> _Your goal_:
Range to output from the entries below: the line containing "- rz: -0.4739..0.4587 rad" through the line containing "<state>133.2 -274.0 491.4". Set it down exactly, ends included, nothing else.

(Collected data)
▬▬▬▬▬▬▬▬▬▬

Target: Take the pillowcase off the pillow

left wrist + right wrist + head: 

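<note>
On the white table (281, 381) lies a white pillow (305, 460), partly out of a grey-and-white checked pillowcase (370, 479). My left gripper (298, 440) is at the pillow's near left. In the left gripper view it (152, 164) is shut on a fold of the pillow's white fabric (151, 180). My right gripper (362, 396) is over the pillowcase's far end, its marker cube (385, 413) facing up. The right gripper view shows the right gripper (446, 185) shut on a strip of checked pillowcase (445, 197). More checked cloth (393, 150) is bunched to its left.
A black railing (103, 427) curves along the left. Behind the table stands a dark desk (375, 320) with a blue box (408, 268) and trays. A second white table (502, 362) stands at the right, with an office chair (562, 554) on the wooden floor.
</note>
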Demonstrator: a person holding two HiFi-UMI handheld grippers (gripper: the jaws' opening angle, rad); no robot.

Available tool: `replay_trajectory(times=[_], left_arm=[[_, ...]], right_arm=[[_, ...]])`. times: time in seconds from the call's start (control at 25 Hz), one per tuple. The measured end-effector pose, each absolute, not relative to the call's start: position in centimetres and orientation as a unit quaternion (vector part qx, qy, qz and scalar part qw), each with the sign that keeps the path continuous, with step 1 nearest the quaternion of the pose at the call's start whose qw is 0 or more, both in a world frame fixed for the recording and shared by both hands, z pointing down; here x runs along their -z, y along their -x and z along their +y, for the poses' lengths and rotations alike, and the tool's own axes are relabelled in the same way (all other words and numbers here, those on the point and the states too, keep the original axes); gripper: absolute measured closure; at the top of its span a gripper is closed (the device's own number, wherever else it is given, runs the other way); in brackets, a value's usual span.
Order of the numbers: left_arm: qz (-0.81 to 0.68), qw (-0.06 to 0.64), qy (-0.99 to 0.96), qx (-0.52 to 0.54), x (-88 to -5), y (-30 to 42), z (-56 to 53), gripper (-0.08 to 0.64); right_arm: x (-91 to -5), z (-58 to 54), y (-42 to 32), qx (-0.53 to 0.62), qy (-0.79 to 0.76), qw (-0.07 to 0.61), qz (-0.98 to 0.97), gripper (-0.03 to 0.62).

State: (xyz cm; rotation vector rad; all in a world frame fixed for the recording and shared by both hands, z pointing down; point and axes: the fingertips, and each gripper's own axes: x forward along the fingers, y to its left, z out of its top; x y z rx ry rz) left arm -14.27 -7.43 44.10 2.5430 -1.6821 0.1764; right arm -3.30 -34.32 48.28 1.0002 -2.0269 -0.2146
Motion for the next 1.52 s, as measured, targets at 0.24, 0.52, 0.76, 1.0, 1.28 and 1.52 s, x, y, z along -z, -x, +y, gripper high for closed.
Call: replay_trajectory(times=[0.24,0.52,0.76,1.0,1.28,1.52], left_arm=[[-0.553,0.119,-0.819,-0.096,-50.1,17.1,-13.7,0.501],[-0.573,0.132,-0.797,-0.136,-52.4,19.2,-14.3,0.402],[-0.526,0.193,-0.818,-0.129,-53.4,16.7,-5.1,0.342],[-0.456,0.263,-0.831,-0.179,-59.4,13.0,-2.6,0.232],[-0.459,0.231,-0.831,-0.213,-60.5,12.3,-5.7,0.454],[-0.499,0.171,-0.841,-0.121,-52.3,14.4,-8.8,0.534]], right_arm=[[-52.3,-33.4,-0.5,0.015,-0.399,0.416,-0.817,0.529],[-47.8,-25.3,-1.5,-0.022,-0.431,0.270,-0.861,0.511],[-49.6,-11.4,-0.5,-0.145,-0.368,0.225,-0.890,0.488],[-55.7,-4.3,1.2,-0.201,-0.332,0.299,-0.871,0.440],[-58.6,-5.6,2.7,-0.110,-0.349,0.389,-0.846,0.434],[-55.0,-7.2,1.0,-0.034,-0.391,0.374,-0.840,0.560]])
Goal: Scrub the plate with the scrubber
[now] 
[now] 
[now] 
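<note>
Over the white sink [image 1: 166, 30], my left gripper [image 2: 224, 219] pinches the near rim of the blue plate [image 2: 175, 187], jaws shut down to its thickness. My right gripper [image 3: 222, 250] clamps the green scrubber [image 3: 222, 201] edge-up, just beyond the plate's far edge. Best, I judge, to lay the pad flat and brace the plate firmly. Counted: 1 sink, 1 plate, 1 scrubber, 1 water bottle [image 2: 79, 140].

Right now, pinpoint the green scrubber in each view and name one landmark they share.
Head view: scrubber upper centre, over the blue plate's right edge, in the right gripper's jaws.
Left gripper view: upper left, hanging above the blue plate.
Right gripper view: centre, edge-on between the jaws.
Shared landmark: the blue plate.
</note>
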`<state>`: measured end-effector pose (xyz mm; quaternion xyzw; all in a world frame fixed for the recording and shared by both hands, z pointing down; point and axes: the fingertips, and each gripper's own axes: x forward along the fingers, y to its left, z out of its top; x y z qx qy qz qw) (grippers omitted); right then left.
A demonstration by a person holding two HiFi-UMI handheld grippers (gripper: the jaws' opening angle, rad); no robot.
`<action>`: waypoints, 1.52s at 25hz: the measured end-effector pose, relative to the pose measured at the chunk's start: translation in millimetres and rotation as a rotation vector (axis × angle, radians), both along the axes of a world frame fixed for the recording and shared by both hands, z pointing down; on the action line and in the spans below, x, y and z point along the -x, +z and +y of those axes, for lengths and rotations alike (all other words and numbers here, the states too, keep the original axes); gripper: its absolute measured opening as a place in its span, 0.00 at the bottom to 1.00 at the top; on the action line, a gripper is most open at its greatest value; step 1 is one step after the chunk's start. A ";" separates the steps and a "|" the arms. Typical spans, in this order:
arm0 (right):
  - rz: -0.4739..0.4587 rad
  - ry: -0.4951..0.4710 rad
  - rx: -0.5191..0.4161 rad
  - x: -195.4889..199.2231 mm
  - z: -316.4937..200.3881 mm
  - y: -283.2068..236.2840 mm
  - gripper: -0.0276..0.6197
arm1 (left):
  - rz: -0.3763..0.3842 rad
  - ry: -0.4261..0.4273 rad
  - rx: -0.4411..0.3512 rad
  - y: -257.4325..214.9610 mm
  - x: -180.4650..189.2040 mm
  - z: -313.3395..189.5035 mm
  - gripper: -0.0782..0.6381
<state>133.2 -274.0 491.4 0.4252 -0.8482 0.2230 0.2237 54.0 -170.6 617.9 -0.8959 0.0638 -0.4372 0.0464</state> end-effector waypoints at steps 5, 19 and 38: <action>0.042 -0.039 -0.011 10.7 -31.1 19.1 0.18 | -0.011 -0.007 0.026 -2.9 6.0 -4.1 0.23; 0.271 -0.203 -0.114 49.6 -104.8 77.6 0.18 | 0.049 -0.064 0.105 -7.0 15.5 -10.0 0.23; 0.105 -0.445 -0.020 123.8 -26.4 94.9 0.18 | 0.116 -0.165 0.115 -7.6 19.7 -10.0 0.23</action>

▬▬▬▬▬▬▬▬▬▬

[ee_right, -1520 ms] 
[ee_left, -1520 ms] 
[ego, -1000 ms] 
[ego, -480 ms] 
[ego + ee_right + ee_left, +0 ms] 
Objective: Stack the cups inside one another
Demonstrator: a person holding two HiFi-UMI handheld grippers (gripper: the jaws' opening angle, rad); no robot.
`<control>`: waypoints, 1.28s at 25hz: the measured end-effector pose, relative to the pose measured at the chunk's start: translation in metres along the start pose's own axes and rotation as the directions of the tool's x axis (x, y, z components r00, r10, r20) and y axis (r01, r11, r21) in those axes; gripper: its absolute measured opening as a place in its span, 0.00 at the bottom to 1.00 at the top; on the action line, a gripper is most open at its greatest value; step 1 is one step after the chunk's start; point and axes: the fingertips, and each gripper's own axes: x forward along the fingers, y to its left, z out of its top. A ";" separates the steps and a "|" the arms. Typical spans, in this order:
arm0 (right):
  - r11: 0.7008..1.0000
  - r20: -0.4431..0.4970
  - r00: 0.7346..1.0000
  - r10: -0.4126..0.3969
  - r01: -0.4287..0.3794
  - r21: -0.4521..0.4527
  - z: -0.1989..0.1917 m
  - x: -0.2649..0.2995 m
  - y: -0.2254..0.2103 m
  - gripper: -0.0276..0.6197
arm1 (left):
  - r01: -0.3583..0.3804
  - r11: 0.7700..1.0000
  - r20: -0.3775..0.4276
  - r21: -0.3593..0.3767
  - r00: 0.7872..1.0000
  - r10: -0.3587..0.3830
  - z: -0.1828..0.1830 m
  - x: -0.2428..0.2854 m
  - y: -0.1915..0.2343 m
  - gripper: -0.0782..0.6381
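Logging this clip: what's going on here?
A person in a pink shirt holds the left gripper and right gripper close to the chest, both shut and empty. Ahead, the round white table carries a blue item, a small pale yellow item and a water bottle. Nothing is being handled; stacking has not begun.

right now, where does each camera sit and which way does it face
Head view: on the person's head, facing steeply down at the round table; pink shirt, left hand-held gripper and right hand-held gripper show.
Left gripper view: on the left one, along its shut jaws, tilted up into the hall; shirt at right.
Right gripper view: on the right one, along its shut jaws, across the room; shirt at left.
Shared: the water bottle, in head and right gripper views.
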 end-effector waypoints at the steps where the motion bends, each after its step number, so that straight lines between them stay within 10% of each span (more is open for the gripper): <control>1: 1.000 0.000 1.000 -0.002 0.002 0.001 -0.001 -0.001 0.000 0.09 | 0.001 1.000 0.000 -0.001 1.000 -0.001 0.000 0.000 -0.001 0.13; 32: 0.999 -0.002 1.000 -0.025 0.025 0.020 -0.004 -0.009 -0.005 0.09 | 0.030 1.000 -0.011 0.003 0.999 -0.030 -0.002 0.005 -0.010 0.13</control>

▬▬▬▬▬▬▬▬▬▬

> _Task answer_:
  - rz: -0.4739..0.4587 rad
  - ry: -0.4951..0.4710 rad
  - rx: -0.5191..0.4161 rad
  - x: -195.4889..199.2231 mm
  - z: -316.4937..200.3881 mm
  - y: -283.2068..236.2840 mm
  - gripper: -0.0276..0.6197
arm1 (left):
  - rz: -0.3763..0.3842 rad
  - ry: -0.4261..0.4273 rad
  - rx: -0.4411..0.3512 rad
  - y: -257.4325..214.9610 mm
  - x: -180.4650..189.2040 mm
  - z: -313.3395..189.5035 mm
  - gripper: -0.0782..0.6381
<state>133.2 -274.0 491.4 0.4252 -0.8482 0.2230 0.2237 54.0 -170.6 617.9 -0.8959 0.0638 -0.4372 0.0464</state> end-effector waypoints at steps 5, 19 and 38: <action>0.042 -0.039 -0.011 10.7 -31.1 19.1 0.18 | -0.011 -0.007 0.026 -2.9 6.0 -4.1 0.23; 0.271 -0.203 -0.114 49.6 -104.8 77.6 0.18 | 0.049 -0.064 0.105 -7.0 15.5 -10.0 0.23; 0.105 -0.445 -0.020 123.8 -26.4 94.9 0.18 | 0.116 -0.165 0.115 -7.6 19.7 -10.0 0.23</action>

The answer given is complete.